• Problem requirements:
Examine the records and identify each line that includes the string "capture". Copy those lines.

• Given data:
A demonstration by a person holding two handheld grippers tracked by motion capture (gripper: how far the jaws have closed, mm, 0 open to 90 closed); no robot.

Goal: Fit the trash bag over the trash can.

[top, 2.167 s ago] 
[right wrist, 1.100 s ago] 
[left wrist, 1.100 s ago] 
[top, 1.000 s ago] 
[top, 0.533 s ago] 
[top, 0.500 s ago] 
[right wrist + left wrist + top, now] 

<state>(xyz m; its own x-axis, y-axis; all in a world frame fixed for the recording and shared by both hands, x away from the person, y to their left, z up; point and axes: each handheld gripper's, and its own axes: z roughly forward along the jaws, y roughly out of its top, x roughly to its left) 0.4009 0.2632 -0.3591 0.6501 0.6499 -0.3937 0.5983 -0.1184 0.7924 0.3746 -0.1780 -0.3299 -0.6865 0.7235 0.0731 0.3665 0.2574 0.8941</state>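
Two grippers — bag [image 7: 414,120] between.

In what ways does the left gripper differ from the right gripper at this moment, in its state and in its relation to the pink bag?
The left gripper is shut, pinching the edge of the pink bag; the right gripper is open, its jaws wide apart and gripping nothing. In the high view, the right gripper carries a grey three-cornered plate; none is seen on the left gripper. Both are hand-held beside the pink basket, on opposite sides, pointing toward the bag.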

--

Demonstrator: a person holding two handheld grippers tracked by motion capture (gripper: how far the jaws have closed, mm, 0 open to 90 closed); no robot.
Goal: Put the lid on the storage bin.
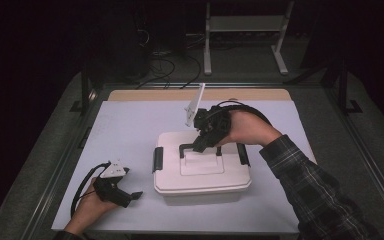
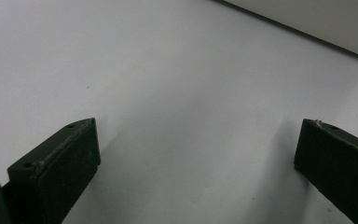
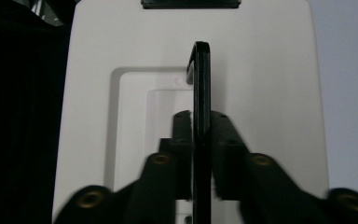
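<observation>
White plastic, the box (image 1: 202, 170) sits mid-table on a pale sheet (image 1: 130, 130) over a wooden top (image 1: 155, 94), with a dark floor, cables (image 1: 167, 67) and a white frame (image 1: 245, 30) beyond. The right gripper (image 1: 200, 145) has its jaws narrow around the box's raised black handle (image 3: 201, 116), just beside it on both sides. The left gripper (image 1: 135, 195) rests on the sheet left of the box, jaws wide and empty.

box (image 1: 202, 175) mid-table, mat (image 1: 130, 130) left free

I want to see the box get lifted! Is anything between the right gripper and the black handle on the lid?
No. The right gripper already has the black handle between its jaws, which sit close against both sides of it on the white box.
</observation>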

• Solution for this task:
A demonstration by a person holding two handheld grippers tracked by motion capture (gripper: how far the jaws have closed, mm, 0 open to 90 closed); no robot.
Demonstrator: a person holding two handheld grippers tracked by motion capture (gripper: how far the jaws have closed, mm, 0 open to 90 closed); no robot.

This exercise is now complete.